## EXERCISE PROMPT
Please return the lines of the data that contain "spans".

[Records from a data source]
····················
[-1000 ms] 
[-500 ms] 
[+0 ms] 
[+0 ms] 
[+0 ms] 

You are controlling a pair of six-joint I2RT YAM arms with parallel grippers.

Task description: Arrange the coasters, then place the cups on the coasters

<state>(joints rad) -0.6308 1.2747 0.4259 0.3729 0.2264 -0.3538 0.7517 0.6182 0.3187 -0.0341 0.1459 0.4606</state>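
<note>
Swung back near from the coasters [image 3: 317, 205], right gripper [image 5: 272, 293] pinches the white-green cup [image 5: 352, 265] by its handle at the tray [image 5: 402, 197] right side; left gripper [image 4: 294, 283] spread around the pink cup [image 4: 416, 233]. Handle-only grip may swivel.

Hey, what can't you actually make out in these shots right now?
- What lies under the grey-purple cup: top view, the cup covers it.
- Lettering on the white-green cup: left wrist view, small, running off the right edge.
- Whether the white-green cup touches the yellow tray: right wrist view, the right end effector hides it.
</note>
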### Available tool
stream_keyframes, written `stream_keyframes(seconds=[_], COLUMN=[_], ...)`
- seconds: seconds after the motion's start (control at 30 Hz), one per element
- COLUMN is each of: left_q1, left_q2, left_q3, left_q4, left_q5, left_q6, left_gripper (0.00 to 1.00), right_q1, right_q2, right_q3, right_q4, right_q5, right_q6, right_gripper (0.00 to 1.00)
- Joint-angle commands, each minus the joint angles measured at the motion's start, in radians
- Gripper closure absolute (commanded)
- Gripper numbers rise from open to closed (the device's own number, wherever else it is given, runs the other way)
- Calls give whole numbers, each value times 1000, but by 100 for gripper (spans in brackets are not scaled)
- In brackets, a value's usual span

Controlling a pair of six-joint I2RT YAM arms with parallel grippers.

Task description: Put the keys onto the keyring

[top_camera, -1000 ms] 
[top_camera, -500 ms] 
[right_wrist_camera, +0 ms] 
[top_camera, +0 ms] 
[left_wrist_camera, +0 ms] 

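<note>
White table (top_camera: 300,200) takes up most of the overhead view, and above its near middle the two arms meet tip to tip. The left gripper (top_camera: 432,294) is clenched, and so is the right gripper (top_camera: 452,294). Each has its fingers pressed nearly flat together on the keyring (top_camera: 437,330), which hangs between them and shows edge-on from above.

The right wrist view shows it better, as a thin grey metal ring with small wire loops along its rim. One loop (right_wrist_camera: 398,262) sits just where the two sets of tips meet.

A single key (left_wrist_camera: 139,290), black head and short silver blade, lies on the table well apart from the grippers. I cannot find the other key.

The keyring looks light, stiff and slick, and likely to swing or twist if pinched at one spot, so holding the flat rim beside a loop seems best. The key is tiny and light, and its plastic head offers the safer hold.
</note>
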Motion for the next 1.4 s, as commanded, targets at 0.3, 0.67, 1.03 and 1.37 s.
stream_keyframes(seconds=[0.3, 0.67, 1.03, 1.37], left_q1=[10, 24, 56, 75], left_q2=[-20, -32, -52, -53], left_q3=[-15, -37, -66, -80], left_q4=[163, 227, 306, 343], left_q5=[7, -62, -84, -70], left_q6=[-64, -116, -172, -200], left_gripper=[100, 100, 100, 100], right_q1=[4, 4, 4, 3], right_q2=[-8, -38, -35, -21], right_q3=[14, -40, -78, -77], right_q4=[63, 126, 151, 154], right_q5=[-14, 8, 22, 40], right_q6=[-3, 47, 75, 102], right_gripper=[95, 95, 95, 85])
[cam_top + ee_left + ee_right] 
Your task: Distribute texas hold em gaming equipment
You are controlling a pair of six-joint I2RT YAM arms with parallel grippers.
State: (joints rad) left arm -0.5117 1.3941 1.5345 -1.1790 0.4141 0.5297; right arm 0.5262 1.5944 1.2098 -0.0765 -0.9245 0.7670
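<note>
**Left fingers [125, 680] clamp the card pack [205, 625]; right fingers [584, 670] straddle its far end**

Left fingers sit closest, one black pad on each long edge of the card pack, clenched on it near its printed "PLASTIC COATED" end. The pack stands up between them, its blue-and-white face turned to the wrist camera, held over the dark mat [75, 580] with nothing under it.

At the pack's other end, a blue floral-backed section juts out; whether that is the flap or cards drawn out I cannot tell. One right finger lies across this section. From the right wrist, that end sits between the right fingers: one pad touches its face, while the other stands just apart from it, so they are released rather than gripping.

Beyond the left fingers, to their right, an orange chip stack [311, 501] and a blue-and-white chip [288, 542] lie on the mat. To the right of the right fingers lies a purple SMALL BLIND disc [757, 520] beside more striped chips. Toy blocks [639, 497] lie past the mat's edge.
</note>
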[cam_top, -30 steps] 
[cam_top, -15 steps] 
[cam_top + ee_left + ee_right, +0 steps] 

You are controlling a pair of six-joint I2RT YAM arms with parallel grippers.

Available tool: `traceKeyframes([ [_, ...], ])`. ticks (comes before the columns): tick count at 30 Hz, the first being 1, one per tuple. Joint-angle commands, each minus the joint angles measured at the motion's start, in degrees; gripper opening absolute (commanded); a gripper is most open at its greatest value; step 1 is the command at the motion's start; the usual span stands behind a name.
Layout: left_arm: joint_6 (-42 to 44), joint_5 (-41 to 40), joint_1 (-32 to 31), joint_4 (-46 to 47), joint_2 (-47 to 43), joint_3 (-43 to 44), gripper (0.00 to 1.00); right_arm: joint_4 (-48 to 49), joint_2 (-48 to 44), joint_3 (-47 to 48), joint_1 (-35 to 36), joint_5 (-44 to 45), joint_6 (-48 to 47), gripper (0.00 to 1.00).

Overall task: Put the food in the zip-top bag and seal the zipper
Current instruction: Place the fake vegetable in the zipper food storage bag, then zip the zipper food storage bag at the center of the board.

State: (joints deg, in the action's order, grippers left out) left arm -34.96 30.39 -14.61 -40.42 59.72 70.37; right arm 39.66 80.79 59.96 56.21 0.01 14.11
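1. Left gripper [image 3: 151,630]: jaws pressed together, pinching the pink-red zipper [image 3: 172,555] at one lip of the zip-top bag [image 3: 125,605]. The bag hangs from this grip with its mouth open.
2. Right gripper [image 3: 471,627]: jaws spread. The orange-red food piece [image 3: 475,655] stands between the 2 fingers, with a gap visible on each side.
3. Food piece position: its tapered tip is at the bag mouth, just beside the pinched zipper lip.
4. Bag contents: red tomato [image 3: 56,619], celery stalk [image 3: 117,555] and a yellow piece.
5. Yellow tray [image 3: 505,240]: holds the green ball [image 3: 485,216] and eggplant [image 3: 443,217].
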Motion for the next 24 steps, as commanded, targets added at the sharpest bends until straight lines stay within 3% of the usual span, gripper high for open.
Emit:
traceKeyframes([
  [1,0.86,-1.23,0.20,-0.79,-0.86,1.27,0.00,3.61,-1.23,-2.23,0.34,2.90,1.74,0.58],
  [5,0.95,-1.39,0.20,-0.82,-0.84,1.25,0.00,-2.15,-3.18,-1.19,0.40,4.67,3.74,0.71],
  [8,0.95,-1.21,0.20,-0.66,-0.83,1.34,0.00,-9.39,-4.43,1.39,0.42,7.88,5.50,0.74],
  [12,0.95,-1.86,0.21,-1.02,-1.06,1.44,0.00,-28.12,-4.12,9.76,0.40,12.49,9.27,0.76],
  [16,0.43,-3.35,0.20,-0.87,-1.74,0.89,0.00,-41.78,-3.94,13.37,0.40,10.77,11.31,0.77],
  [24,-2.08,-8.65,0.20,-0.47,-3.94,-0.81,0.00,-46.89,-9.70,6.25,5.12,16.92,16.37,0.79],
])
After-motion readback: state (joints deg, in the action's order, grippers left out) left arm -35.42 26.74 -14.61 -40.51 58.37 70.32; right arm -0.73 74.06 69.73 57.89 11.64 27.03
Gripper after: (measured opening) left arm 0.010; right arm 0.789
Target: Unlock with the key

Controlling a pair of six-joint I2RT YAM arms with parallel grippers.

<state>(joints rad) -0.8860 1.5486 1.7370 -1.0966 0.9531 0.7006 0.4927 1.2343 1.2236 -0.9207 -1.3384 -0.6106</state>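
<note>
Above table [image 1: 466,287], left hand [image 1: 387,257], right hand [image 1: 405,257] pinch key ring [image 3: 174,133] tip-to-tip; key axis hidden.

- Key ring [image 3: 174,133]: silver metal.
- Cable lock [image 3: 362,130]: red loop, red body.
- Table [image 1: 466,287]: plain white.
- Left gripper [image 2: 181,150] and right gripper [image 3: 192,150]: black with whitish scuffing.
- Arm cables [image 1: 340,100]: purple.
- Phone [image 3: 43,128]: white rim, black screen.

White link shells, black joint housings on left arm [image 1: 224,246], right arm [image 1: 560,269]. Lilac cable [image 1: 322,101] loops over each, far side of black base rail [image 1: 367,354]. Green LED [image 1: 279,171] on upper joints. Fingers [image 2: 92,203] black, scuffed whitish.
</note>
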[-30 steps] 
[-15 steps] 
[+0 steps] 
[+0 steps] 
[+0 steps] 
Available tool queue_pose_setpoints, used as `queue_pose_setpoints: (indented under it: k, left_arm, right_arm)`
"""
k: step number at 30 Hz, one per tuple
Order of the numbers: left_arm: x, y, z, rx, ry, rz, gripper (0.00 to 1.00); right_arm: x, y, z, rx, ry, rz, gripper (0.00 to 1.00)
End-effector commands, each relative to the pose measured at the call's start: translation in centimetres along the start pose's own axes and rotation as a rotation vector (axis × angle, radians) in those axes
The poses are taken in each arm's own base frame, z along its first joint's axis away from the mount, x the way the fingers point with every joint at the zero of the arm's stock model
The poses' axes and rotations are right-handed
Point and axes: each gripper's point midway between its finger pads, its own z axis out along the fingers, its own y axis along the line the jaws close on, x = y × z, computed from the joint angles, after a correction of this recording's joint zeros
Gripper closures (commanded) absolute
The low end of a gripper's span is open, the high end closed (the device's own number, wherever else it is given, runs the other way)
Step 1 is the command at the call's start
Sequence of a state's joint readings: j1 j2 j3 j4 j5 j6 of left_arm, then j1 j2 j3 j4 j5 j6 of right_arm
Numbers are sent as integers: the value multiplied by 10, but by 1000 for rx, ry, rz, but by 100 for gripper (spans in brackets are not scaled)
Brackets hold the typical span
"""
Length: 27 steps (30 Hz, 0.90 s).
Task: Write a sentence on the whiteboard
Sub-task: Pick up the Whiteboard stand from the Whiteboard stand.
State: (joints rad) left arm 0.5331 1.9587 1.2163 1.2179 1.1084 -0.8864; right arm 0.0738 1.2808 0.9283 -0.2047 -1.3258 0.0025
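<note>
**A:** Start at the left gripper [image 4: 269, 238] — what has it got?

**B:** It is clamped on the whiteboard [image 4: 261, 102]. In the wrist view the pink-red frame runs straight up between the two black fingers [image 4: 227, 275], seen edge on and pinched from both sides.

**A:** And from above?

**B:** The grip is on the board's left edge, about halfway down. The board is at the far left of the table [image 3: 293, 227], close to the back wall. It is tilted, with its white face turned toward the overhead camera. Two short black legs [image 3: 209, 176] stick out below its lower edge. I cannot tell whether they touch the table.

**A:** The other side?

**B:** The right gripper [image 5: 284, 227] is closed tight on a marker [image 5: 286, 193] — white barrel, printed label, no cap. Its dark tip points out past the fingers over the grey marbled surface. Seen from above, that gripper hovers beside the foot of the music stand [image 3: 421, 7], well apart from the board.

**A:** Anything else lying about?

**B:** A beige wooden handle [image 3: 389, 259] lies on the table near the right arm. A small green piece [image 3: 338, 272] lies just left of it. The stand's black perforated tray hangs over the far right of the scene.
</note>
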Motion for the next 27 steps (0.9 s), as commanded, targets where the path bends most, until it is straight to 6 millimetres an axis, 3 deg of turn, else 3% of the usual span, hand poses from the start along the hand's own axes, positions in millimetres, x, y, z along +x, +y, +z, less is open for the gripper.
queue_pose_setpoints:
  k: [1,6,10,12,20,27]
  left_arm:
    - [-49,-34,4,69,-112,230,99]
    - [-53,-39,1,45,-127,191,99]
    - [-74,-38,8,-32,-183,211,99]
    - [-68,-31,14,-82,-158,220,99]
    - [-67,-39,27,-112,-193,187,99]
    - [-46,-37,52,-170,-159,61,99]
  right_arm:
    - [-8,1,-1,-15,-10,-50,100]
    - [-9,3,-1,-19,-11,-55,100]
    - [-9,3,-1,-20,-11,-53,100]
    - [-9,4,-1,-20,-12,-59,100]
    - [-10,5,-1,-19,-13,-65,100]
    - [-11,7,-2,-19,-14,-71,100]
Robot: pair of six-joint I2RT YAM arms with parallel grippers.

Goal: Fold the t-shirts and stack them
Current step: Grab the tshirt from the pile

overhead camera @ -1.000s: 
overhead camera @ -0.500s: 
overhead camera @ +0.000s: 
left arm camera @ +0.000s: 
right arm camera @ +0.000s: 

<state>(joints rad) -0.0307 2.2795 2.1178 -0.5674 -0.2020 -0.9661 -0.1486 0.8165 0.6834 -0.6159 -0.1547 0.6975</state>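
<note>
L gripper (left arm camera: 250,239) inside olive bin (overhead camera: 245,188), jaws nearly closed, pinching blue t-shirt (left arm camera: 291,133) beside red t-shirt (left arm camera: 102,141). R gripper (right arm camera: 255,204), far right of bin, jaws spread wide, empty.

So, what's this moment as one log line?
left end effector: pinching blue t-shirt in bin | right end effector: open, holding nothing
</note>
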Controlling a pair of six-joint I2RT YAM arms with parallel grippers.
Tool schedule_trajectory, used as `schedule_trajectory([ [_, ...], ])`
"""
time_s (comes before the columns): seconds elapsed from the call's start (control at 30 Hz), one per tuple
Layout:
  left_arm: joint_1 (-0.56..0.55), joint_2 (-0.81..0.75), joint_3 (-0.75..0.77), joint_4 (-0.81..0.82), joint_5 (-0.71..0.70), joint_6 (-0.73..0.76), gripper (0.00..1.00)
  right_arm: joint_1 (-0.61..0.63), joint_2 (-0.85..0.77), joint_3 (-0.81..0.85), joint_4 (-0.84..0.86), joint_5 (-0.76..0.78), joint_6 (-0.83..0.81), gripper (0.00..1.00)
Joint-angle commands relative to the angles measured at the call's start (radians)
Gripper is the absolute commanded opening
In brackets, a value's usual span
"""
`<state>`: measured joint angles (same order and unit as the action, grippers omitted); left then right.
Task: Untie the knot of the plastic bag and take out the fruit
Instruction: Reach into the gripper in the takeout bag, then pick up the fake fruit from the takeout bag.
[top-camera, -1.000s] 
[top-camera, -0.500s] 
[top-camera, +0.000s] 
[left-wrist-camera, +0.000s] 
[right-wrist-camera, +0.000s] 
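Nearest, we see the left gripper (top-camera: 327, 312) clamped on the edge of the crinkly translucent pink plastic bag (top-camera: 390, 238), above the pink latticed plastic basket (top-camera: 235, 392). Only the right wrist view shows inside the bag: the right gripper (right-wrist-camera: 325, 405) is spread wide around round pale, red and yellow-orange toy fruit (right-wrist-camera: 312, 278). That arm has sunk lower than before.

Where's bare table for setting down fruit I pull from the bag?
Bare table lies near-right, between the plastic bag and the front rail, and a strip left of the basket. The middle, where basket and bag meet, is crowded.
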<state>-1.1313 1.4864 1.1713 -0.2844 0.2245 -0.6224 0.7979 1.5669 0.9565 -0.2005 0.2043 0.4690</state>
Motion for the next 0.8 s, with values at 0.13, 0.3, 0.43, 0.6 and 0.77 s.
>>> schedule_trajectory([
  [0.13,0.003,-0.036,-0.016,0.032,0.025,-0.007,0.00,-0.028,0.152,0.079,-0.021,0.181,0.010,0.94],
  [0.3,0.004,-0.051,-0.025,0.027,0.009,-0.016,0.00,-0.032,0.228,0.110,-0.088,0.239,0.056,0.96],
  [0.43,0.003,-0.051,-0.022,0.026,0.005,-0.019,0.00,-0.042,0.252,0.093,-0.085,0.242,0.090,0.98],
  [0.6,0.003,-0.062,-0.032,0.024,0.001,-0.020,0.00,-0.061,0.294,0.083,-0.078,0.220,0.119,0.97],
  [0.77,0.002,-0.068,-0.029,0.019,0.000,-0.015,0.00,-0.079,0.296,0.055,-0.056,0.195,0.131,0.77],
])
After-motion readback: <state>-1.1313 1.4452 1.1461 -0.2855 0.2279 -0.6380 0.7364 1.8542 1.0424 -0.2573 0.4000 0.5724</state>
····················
## FINAL ANSWER
- Calls give whole numbers, each value times 1000, but by 100 for gripper (spans in brackets are not scaled)
Numbers are sent as integers: the value multiplied by 10, but by 1000 for rx, ry, rz, but by 100 for gripper (spans in brackets are not scaled)

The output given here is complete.